__Exercise brief__. Copy exactly the run of lines that begins at the line with "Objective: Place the" and ends at the final line of the entries.

Items from a data source
——
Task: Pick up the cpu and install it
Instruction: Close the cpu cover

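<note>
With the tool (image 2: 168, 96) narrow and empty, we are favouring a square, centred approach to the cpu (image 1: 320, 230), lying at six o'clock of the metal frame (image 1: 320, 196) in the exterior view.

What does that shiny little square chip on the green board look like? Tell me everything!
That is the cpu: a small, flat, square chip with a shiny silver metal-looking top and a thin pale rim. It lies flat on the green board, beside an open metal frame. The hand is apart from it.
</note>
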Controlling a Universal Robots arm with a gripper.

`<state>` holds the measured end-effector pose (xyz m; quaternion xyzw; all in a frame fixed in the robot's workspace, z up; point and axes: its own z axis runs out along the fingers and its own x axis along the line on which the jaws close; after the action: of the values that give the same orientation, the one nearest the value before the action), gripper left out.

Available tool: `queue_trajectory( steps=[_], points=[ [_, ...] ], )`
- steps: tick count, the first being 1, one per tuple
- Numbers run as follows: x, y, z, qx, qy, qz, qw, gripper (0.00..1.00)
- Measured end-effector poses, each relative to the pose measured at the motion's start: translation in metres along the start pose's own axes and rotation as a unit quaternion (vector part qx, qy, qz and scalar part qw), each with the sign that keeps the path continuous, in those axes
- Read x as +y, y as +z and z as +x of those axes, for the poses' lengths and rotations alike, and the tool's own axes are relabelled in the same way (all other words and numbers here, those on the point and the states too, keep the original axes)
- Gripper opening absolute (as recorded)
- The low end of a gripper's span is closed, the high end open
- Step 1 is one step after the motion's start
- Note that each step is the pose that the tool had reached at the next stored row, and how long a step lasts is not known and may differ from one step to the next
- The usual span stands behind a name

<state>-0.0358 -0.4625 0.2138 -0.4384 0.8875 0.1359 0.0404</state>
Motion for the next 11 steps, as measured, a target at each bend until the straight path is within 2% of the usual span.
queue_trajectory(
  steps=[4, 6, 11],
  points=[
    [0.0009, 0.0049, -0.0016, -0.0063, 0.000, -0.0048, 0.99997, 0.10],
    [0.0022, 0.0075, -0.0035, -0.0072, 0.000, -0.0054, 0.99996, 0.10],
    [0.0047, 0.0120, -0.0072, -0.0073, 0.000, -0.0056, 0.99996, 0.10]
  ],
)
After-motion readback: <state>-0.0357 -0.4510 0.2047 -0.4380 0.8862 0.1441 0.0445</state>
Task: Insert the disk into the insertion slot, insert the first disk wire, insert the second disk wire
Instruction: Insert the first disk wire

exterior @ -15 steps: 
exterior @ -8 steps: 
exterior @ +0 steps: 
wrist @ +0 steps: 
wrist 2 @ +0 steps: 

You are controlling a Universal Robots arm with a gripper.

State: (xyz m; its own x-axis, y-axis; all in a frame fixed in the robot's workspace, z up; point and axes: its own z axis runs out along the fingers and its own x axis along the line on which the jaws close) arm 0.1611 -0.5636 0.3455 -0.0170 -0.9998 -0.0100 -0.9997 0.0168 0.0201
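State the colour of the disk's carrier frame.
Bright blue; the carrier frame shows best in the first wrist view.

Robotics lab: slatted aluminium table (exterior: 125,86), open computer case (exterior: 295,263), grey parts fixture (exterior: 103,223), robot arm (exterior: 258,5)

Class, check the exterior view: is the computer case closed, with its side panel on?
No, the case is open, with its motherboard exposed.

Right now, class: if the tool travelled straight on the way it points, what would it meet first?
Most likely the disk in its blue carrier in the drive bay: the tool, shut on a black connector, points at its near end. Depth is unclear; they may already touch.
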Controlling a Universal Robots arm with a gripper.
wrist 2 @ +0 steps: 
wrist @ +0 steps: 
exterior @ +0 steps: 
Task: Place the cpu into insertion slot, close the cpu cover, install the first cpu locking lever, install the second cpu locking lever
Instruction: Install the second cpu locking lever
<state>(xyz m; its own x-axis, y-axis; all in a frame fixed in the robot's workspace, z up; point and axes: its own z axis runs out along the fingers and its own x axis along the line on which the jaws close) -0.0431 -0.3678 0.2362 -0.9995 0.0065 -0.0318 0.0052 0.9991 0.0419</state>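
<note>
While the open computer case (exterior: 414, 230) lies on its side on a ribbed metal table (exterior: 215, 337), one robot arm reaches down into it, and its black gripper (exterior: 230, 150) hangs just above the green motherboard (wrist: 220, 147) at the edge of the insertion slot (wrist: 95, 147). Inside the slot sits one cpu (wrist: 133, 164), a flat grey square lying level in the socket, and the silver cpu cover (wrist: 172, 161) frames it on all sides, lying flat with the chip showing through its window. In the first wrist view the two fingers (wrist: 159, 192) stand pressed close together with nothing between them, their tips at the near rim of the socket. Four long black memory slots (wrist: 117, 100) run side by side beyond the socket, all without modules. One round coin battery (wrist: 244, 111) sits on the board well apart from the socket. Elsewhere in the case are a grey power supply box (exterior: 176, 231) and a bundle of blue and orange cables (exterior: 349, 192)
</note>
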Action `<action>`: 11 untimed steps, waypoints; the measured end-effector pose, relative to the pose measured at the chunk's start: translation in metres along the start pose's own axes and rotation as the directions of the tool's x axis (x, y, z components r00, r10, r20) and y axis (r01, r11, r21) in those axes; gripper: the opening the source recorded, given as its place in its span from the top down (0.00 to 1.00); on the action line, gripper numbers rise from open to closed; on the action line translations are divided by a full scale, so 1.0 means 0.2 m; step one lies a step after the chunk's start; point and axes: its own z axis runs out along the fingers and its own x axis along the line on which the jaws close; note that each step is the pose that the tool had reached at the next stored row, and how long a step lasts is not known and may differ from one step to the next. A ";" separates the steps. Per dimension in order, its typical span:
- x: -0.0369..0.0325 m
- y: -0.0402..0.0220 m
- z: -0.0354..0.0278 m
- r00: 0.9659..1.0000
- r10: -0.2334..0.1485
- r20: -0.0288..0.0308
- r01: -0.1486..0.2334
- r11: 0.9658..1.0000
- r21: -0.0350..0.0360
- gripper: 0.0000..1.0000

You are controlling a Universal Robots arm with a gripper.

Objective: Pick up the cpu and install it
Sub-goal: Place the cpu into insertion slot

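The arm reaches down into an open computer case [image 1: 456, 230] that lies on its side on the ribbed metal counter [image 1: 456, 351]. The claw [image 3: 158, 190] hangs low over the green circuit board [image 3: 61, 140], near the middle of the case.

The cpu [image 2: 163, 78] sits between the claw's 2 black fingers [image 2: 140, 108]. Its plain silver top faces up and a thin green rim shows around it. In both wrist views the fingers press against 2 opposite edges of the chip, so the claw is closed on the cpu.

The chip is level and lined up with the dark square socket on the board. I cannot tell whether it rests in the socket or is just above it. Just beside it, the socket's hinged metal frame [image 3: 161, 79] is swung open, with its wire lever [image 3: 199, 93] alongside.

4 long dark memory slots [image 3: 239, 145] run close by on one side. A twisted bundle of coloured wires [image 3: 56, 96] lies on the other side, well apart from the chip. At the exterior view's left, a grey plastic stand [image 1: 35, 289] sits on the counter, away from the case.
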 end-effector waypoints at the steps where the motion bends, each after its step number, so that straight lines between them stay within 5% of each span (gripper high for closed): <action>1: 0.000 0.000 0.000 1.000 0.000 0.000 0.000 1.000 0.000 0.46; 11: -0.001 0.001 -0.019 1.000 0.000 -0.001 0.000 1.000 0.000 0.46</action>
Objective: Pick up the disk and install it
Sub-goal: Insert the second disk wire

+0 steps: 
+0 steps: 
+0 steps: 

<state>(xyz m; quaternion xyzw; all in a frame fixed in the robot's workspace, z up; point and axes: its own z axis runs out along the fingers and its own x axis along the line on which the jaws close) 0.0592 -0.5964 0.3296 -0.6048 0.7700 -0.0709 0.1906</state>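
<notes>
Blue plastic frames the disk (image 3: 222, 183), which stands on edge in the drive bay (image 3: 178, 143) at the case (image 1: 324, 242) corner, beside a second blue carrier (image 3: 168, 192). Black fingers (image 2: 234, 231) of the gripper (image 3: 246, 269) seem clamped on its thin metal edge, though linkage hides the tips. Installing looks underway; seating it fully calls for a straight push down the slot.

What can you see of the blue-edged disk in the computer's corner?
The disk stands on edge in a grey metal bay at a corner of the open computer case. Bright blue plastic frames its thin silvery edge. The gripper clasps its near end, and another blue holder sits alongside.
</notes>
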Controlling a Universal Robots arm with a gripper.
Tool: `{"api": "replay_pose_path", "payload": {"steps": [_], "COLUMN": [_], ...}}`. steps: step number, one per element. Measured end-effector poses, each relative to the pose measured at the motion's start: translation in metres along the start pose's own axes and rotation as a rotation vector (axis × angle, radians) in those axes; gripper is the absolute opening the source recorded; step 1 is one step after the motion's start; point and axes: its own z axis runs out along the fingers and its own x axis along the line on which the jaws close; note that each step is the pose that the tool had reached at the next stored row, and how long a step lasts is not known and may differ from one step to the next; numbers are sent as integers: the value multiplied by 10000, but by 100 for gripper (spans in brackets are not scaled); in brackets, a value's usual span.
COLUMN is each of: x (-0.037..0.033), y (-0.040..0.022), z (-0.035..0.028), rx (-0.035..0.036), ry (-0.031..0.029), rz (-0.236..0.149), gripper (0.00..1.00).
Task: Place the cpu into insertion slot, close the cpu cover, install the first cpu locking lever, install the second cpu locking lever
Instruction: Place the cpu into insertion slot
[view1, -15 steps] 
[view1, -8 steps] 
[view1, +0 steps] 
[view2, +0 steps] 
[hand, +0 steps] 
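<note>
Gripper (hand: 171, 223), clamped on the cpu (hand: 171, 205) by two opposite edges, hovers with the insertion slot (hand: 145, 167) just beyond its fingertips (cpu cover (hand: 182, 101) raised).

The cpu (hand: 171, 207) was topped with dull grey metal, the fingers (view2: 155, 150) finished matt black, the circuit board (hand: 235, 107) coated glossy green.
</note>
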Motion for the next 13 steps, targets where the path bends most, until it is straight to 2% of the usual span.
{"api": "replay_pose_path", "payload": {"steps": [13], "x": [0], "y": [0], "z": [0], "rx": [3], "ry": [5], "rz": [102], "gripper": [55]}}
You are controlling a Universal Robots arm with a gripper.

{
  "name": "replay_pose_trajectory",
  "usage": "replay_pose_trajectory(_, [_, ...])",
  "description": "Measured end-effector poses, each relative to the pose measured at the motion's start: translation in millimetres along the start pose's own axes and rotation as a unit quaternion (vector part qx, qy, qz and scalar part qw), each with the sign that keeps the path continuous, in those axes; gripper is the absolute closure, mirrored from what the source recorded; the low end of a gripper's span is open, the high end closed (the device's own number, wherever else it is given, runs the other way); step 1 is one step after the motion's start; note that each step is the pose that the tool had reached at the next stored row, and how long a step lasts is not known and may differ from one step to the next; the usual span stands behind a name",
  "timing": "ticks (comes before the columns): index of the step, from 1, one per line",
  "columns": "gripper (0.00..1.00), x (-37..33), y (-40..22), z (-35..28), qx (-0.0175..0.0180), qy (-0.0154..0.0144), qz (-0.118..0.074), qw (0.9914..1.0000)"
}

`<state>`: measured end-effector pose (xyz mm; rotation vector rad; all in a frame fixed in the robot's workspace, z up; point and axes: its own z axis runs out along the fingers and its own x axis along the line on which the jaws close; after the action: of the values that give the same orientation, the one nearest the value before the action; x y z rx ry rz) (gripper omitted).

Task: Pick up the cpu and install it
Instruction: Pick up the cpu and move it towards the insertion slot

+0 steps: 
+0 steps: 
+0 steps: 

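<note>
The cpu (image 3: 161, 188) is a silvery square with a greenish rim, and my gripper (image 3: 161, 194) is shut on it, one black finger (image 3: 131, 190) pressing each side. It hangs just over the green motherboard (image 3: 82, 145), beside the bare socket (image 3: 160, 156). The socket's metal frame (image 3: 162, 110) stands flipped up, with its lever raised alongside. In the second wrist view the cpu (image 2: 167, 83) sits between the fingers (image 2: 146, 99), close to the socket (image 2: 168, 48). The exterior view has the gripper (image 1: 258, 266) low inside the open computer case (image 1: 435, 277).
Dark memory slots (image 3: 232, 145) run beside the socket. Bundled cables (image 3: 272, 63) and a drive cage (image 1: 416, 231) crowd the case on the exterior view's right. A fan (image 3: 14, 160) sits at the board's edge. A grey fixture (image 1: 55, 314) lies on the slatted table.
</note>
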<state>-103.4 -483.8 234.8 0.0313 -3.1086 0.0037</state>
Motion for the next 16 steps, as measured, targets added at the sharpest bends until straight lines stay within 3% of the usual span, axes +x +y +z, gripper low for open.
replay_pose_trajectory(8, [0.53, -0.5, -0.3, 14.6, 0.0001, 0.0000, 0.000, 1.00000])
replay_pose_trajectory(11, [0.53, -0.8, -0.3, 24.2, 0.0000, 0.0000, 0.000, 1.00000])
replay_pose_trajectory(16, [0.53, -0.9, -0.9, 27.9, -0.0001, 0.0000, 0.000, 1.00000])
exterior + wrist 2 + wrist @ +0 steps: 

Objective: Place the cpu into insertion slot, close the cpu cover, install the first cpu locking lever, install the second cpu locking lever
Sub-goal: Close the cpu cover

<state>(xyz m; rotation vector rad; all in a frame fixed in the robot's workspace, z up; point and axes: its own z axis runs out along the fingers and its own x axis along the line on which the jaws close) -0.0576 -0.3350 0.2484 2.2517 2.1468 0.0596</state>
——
__Solution to the problem__.
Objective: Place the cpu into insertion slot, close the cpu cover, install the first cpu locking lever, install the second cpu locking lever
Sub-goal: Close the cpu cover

<state>(xyz m; rotation vector rad; all in a frame fixed in the robot's workspace, z up; point and axes: its own z axis runs out along the fingers and its own x axis along the line on which the jaws close) -0.0576 -0.3350 0.2484 2.2517 2.1468 0.0596</state>

The exercise is done now.